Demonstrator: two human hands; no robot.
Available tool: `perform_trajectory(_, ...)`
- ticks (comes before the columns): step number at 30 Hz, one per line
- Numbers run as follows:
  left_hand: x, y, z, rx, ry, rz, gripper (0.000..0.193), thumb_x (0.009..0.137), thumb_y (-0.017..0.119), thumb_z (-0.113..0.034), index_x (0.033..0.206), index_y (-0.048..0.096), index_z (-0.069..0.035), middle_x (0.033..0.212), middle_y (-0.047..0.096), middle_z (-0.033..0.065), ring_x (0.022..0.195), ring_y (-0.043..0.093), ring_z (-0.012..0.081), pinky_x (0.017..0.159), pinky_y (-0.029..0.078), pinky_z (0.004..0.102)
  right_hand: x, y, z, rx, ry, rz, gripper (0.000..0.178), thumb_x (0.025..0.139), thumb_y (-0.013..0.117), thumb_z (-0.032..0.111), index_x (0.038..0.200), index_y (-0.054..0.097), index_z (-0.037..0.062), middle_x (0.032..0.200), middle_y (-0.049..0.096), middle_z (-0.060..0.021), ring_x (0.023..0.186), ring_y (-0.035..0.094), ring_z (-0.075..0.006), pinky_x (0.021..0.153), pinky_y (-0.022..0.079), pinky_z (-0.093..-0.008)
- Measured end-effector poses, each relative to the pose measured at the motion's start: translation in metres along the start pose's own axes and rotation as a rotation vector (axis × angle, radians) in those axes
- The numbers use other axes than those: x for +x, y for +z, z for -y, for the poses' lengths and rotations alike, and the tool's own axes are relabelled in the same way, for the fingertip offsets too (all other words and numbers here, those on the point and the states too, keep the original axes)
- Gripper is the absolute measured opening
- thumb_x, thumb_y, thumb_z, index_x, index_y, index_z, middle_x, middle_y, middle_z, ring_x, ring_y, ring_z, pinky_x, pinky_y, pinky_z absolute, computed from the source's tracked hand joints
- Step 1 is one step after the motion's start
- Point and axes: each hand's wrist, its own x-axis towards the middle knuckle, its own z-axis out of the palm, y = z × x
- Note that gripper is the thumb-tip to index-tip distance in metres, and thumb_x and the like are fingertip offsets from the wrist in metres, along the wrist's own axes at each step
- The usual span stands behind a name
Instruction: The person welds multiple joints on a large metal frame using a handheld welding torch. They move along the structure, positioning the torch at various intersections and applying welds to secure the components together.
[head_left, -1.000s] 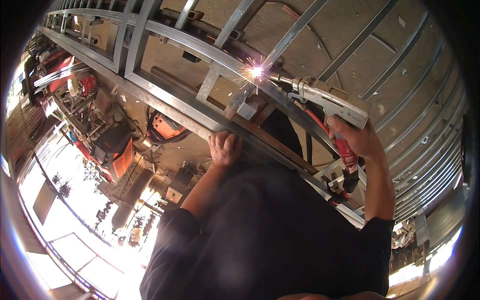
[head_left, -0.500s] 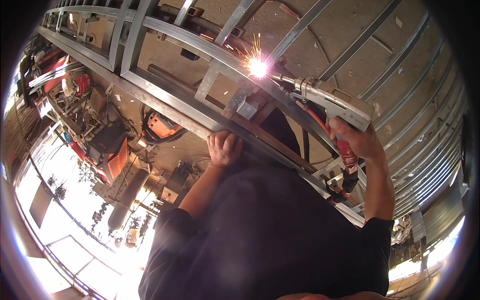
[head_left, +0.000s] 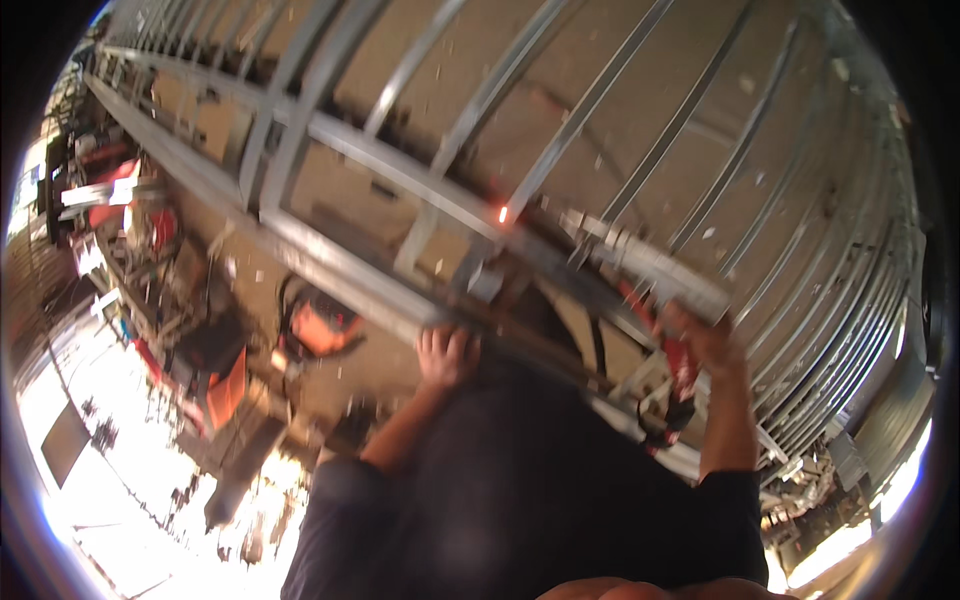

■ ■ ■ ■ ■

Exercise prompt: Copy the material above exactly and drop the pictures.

Your solution:
Demonstrator: two human hands; no robot.
Available tool: `perform_trajectory(_, ...)`
- ticks (comes before the columns): step number at 30 Hz, one per line
- Numbers run as follows:
  left_hand: x, y, z, rx, ry, rz, gripper (0.000..0.193), thumb_x (0.009..0.137), thumb_y (-0.017..0.119), thumb_z (-0.113..0.034), index_x (0.033..0.206), index_y (-0.048..0.096), index_z (-0.069..0.035), middle_x (0.033..0.212), middle_y (-0.047..0.096), middle_z (-0.033..0.065), ring_x (0.022..0.195), ring_y (-0.043..0.093), ring_z (-0.012..0.081), pinky_x (0.017..0.159), pinky_y (-0.029..0.078), pinky_z (0.004..0.102)
  right_hand: x, y, z, rx, ry, rz, gripper (0.000..0.178), thumb_x (0.025..0.139), thumb_y (-0.013..0.117), thumb_z (-0.032..0.111), index_x (0.038..0.200), index_y (-0.054..0.097), index_z (-0.037..0.062), middle_x (0.032..0.200), middle_y (-0.049..0.096), middle_z (-0.060..0.021), ring_x (0.023..0.186), ring_y (-0.035..0.094), ring_z (-0.075..0.006), pinky_x (0.021..0.153), pinky_y (-0.022..0.079), pinky_z (-0.093..-0.008)
- Measured end-effector poses, each relative to the pose measured at the motion's start: translation in metres along the start pose's own axes and rotation as a rotation vector (axis × angle, radians) in those axes
- The numbers use other axes than those: x for +x, y for +z, z for -y, for the poses' lengths and rotations alike, and the tool's own axes are relabelled in the same way, for the fingertip offsets too (all other words and numbers here, those on the point and the states too, keep the original axes)
- Gripper is the absolute measured opening
- thumb_x, thumb_y, thumb_z, index_x, index_y, index_z, middle_x, middle_y, middle_z, ring_x, ring_y, ring_z, pinky_x, pinky_y, pinky_z absolute, computed from the source's tracked hand joints
- Step 1 is one step after the motion's start
- Point and axes: each hand's wrist, its own x-axis towards the middle knuckle, its own z-axis out of the palm, y = z × x
- Note that gripper is the thumb-tip to index-tip distance in metres, and thumb_x and the like are fingertip offsets from the wrist in metres, along the wrist's own axes at each step
- The usual span stands behind a name
Instruction: The person welds multiple joints on a large metal frame using a handheld welding torch. They move along the structure, positioning the torch at various intersections and applying welds to secure the components together.
[head_left, -1.000s] 
[head_left, -0.500s] 
[head_left, +0.000s] 

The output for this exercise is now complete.